Die Söhne Haruns (C. F. Meyer)

Harun sprach zu seinen Kindern Assur, Assad, Scheherban:
"Söhne, werdet ihr vollenden, was ich kühnen Muts begann?
Seit ich Bagdads Thron bestiegen, bin von Feinden ich umgeben!
Wie befestigt ihr die Herrschaft? Wie verteidigt ihr mein Leben?"

Assur ruft, der feurig schlanke: "Schleunig werb ich dir ein Heer,
Zimmre Masten, webe Segel! Ich bevölkre dir das Meer!
Rosse schul ich. Säbel schmied ich. Ich erbaue dir Kastelle.
Dir gehören Stadt und Wüste! Dir gehorchen Strand und Welle!"

Assad mit der schlauen Miene sinnt und äussert sich bedächtig:
"Sicher schaff ich deinen Schlummer, Sorgen machen übernächtig.
Dass du dich des Lebens freuest, bleibe Vater, meine Sache!
Über jedem deiner Schritte halten hundert Augen Wache!

Wirte, Kuppler und Barbiere, jedem setz ich einen Sold,
Dass sie alle mir berichten, wer dich liebt und wer dir grollt."
Harun lächelt. Zu dem Jüngsten, seinem Liebling, sagt er: "Ruhst du?
Wie beschämst du deine Brüder? Zarter Scheherban, was tust du?"

"Vater", redet jetzt der Jüngste, keusch errötend, "es ist gut
Dass ein Tropfen rinne nieder warm ins Volk aus deinem Blut!
Über ungezählte Lose bist allmächtig du auf Erden,
Das ist Raub an deinen Brüdern - und du wirst gerichtet werden!

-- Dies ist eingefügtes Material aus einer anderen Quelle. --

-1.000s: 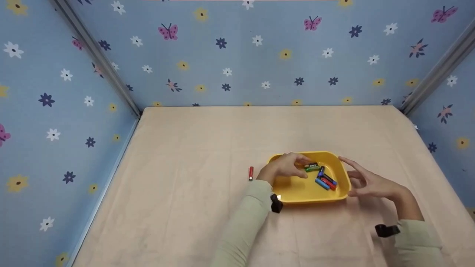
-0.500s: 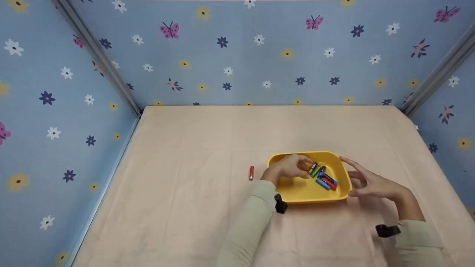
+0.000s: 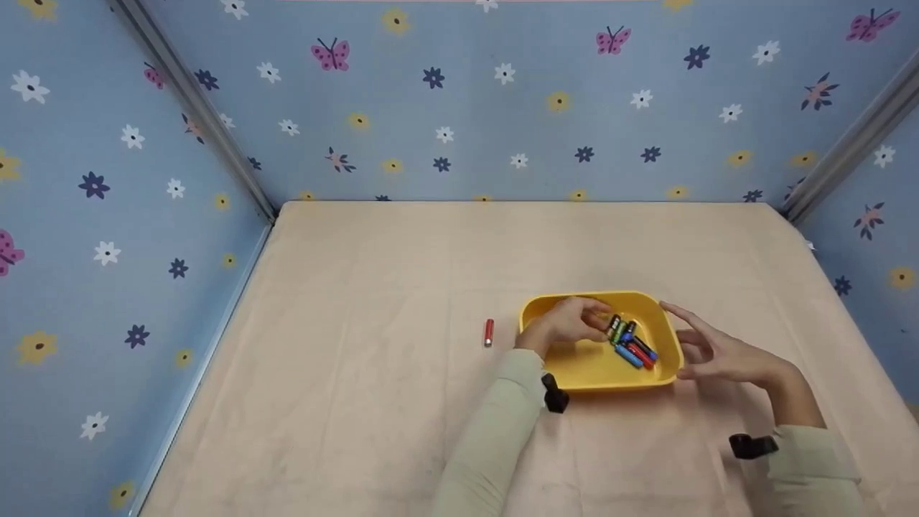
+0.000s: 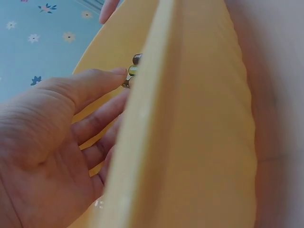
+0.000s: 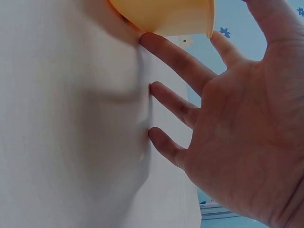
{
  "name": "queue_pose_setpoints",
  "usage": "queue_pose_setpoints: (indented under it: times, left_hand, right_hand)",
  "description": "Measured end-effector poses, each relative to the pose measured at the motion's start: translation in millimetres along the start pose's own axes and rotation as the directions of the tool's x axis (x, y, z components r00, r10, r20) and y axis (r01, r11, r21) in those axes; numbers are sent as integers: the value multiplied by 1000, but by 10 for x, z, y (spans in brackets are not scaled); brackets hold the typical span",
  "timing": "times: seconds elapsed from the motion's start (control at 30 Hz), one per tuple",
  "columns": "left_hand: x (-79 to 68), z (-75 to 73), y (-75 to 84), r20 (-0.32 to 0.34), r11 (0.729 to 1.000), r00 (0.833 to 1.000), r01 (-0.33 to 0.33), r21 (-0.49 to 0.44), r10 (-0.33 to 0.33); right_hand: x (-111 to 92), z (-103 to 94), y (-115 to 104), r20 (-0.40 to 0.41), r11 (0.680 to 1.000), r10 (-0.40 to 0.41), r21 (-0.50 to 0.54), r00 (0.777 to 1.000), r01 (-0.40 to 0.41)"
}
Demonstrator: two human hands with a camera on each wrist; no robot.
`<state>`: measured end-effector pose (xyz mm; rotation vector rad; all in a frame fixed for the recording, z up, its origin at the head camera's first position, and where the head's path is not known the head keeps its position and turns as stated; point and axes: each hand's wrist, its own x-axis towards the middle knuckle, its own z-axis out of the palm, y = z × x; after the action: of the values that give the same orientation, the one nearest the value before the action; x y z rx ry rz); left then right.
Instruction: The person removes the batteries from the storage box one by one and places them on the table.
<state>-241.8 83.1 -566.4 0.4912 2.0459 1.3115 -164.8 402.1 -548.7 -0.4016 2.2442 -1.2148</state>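
Note:
Inside the yellow tray (image 3: 574,375), my left hand (image 3: 571,321) has its thumb and fingertips up against a black-and-gold battery (image 3: 613,327). A green battery (image 3: 619,332) lies alongside it. Blue (image 3: 629,357) and red (image 3: 639,356) batteries, with darker ones, are grouped to their right. In the left wrist view the thumb tip meets the battery ends (image 4: 134,71), and the tray wall hides part of the fingers. My right hand (image 3: 729,359) spreads its fingers at the tray's right end; in the right wrist view fingertips touch the tray wall (image 5: 171,19) and the table.
A single red battery (image 3: 489,332) lies on the cloth-covered table (image 3: 359,345) left of the tray. Blue flowered panels (image 3: 459,108) stand behind and at both sides, with grey posts (image 3: 208,108) at the corners.
The left hand has slid right inside the tray, pushing the black-and-gold and green batteries toward the others and turning them diagonal. The right hand stays at the tray's end.

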Motion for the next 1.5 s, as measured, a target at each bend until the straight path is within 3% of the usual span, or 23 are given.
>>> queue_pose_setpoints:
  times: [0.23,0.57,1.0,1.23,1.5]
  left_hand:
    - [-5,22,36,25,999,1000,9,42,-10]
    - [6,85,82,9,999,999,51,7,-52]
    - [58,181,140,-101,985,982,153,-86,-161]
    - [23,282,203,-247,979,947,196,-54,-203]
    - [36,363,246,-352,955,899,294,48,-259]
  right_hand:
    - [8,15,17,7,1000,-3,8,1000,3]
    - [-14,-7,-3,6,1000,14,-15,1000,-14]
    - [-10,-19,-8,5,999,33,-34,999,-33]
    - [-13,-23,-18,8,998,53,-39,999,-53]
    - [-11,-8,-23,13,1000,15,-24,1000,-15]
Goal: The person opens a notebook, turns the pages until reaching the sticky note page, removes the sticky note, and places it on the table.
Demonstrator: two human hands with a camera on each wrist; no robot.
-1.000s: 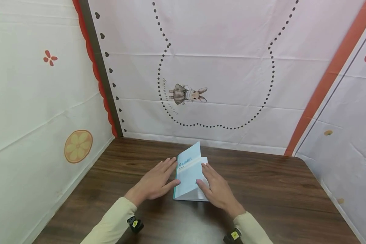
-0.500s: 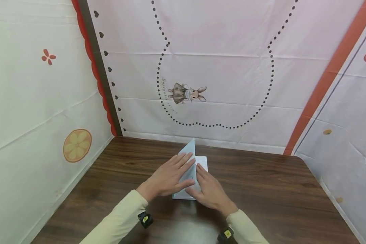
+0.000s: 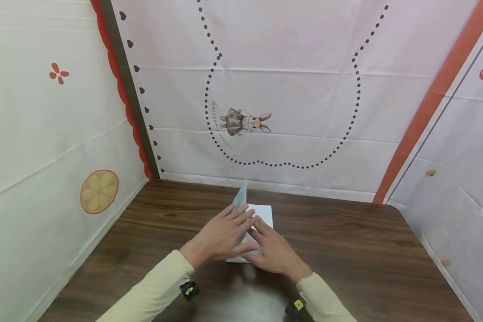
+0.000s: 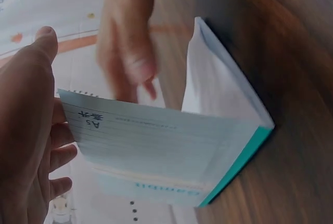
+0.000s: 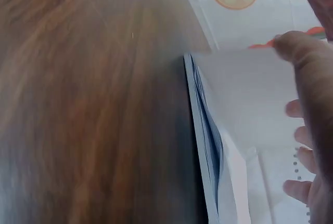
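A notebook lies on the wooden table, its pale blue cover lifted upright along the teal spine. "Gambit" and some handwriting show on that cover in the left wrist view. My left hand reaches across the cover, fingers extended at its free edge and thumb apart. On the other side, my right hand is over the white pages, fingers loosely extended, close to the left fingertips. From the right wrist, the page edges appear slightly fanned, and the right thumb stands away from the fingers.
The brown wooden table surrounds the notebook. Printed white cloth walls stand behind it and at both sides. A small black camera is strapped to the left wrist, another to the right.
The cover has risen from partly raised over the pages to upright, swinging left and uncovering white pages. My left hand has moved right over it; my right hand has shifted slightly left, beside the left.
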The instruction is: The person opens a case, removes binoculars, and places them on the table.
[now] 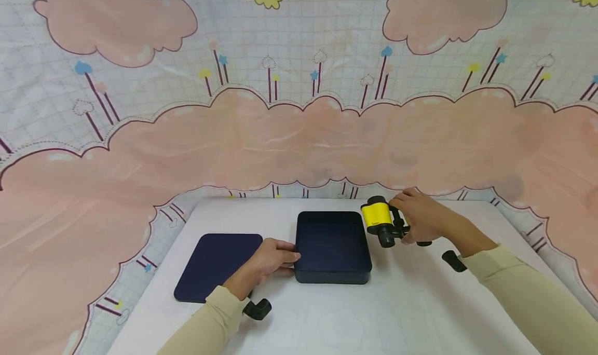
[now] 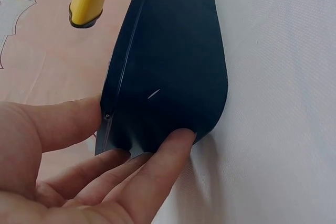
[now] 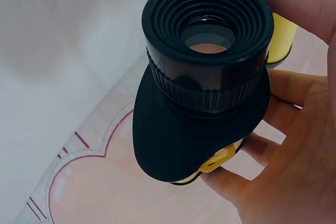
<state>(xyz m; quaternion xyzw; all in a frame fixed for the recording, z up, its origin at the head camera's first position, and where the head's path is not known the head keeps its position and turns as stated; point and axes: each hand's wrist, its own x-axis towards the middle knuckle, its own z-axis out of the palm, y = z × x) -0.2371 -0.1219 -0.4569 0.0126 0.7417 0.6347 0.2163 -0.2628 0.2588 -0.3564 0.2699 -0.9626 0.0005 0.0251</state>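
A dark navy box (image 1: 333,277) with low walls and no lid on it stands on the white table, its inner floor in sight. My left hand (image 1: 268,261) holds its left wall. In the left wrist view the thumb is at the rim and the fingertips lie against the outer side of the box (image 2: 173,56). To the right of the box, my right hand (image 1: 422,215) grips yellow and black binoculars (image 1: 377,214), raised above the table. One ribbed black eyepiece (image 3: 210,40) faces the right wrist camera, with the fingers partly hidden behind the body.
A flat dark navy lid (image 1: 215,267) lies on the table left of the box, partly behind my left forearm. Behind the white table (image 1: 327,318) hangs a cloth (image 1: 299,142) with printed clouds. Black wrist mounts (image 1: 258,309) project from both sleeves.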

Dein erhaben Los zu sühnen, das sich türmt den Blitzen zu
Lass mich in des Lebens dunkle Tiefe niedertauchen du!
Such mich nicht! Ich ging verloren! Sende weder Kleid noch Spende!
Wie der Ärmste will ich leben von der Arbeit meiner Hände!

Hörest du die Strasse rauschen unter deinem Marmorschloss?
Morgen bin ich dieser Menge namenloser Tischgenoss -
Blickst du nieder auf die vielen Unbekannten, die dir dienen,
Einer segnet dich vom Morgen bis zum Abend unter ihnen!"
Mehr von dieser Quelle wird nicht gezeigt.